WHAT IS BEING ASKED | What you return must match the data below exactly, minus any pictures.

INFORMATION SUPPLIED |
=-=-=

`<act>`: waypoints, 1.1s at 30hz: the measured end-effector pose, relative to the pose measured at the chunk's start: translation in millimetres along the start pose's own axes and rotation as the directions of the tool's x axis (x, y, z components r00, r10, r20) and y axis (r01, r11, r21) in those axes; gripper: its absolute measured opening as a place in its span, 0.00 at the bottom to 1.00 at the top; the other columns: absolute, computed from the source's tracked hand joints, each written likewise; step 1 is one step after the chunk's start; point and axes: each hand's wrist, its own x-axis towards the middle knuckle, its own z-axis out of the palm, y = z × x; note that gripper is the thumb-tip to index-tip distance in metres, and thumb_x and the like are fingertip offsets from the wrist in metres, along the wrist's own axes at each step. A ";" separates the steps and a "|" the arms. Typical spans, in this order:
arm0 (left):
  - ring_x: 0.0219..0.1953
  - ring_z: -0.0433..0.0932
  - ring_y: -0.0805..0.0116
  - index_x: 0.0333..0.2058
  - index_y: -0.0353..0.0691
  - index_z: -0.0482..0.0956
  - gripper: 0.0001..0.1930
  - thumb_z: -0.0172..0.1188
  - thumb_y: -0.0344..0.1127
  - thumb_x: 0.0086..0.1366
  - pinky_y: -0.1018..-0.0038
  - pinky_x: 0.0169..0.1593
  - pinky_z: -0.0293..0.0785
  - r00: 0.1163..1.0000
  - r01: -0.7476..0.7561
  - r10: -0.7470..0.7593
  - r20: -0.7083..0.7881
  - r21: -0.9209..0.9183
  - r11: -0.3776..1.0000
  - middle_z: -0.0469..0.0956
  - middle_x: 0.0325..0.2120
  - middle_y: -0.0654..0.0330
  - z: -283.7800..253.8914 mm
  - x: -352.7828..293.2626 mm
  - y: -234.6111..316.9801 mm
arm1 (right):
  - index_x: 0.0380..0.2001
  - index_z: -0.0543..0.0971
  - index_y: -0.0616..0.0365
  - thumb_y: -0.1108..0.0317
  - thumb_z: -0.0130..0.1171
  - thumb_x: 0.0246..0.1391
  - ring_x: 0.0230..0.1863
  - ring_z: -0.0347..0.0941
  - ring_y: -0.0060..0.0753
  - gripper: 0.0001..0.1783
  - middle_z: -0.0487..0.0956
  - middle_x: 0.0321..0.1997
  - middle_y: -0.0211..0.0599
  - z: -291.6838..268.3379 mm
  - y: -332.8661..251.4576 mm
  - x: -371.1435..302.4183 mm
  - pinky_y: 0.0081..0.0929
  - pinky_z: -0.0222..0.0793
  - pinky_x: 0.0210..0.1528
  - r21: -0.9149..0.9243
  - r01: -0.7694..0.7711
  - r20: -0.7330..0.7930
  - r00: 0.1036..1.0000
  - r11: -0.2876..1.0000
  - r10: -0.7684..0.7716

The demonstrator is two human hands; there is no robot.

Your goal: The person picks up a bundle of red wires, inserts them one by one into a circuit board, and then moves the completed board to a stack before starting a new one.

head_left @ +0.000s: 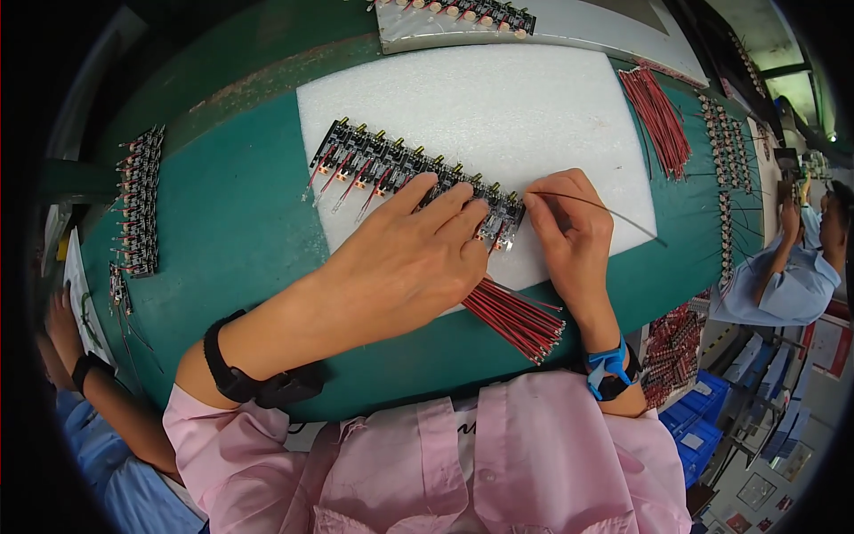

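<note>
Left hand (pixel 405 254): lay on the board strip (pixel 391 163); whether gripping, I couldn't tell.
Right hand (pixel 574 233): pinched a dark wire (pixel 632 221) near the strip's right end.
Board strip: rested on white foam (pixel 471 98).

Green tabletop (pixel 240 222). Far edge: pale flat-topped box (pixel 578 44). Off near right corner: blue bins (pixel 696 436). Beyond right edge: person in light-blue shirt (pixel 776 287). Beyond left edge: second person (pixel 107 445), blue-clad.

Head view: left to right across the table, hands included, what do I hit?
Co-worker's hand → standing row of dark circuit boards → wearer's left hand → wearer's right hand → loose red-and-black wire bundle → far-right board strips.
</note>
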 end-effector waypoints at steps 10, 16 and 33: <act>0.47 0.65 0.58 0.20 0.34 0.71 0.06 0.51 0.32 0.44 0.61 0.51 0.56 0.999 -0.004 0.004 -0.038 0.015 1.000 0.69 0.39 0.50 1.9 -0.6 0.2 | 0.21 0.72 0.58 0.79 0.54 0.35 0.22 0.64 0.35 0.05 0.68 0.20 0.34 1.9 -0.9 3.2 0.26 0.57 0.25 0.020 0.095 -0.042 0.995 0.995 -0.094; 0.47 0.65 0.58 0.21 0.34 0.71 0.06 0.51 0.32 0.44 0.61 0.51 0.55 0.999 -0.008 0.010 -0.048 0.031 0.999 0.69 0.40 0.51 1.5 -0.8 0.6 | 0.22 0.72 0.63 0.82 0.52 0.37 0.22 0.64 0.28 0.05 0.68 0.22 0.35 -0.7 -3.0 3.2 0.18 0.59 0.24 -0.035 0.141 -0.025 0.990 0.989 -0.142; 0.48 0.63 0.59 0.20 0.33 0.71 0.07 0.53 0.33 0.46 0.61 0.52 0.53 0.999 0.012 -0.011 -0.042 0.015 1.000 0.69 0.40 0.52 0.0 -0.1 0.9 | 0.24 0.71 0.61 0.82 0.52 0.36 0.27 0.66 0.36 0.07 0.69 0.26 0.37 -4.9 -2.4 5.0 0.23 0.62 0.29 -0.107 0.240 0.036 0.971 0.965 -0.237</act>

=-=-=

OUTPUT FOR THIS EXERCISE |
`<act>`: waypoints, 1.1s at 30hz: the measured end-effector pose, relative to the pose measured at the chunk's start: translation in millimetres along the start pose's own axes and rotation as the directions of the tool's x axis (x, y, z components r00, r10, r20) and y axis (r01, r11, r21) in those axes; gripper: its absolute measured opening as a place in its span, 0.00 at the bottom to 1.00 at the top; the other columns: absolute, computed from the source's tracked hand joints, each written likewise; step 1 is one step after the chunk's start; point and axes: each hand's wrist, its own x-axis towards the middle knuckle, its own z-axis out of the palm, y = z × x; note that gripper is the thumb-tip to index-tip distance in metres, and thumb_x and the like are fingertip offsets from the wrist in metres, along the wrist's own axes at each step. A ";" separates the steps and a "|" the arms. Typical spans, in this order:
arm0 (left):
  - ring_x: 0.0219..0.1953
  - ring_z: -0.0433..0.0932
  - ring_y: -0.0805..0.0116
  - index_x: 0.0333..0.2058
  - index_y: -0.0353..0.0691
  - index_z: -0.0482..0.0956
  - gripper: 0.0001..0.1930
  - thumb_z: -0.0172..0.1188
  - thumb_y: -0.0344..0.1127
  - thumb_x: 0.0086..0.1366
  - pinky_y: -0.1018..-0.0038
  - pinky_x: 0.0169..0.1593
  - pinky_z: -0.0293..0.0785
  - r00: 0.1163..1.0000
  - r01: -0.7476..0.7561
  - r10: -0.7470..0.7593
  - r20: -0.7083..0.7881
  - r21: -0.9209..0.9183
  - r11: -0.3776..1.0000
  - middle_z: -0.0469..0.0956
  - middle_x: 0.0325..0.2120
  - middle_y: -0.0654..0.0330
  - z: -283.7800..253.8914 mm
  - x: -352.7828..293.2626 mm
  - y: -234.6111..316.9801 mm
arm1 (right):
  - index_x: 0.0380..0.2001
  - index_z: -0.0543..0.0971
  - index_y: -0.0616..0.0365
  - thumb_y: -0.1108..0.0317
  - thumb_z: -0.0130..0.1171
  - thumb_x: 0.0246..0.1391
  - ring_x: 0.0230..0.1863
  - ring_z: -0.0347..0.0941
  - ring_y: -0.0060..0.0753
  - gripper: 0.0001..0.1783
  - middle_z: -0.0487..0.0956
  - middle_x: 0.0321..0.1997
  - middle_y: -0.0211..0.0599
  - z: -291.6838..268.3379 mm
  - y: -332.8661..251.4576 mm
  - x: -371.1435..302.4183 mm
  - pinky_y: 0.0081..0.0929
  - pinky_z: -0.0222..0.0793
  - pinky_x: 0.0210..0.1528
  - r21: -0.9149..0.9243
  - r01: -0.7694..0.7711
  - r20: -0.7330..0.7930
  - r00: 0.1036..1.0000
  - r11: -0.2876..1.0000
  - r10: -0.7684..0.7716

The demonstrator is two human hands; there is no robot.

Your goal: The person picks up a bundle of red wires, inserts them one by one into a circuit board, and then moves the completed board to a stack before starting a new one.

head_left @ +0.000s: 

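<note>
Left hand (pixel 405 254): lay on the board strip (pixel 391 163); whether gripping, I couldn't tell.
Right hand (pixel 574 233): pinched a dark wire (pixel 632 221) near the strip's right end.
Board strip: rested on white foam (pixel 471 98).

Green tabletop (pixel 240 222). Far edge: pale flat-topped box (pixel 578 44). Off near right corner: blue bins (pixel 696 436). Beyond right edge: person in light-blue shirt (pixel 776 287). Beyond left edge: second person (pixel 107 445), blue-clad.

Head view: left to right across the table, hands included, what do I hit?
Co-worker's hand → standing row of dark circuit boards → wearer's left hand → wearer's right hand → loose red-and-black wire bundle → far-right board strips.
</note>
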 end-effector waypoints at steps 10, 16 and 33: <act>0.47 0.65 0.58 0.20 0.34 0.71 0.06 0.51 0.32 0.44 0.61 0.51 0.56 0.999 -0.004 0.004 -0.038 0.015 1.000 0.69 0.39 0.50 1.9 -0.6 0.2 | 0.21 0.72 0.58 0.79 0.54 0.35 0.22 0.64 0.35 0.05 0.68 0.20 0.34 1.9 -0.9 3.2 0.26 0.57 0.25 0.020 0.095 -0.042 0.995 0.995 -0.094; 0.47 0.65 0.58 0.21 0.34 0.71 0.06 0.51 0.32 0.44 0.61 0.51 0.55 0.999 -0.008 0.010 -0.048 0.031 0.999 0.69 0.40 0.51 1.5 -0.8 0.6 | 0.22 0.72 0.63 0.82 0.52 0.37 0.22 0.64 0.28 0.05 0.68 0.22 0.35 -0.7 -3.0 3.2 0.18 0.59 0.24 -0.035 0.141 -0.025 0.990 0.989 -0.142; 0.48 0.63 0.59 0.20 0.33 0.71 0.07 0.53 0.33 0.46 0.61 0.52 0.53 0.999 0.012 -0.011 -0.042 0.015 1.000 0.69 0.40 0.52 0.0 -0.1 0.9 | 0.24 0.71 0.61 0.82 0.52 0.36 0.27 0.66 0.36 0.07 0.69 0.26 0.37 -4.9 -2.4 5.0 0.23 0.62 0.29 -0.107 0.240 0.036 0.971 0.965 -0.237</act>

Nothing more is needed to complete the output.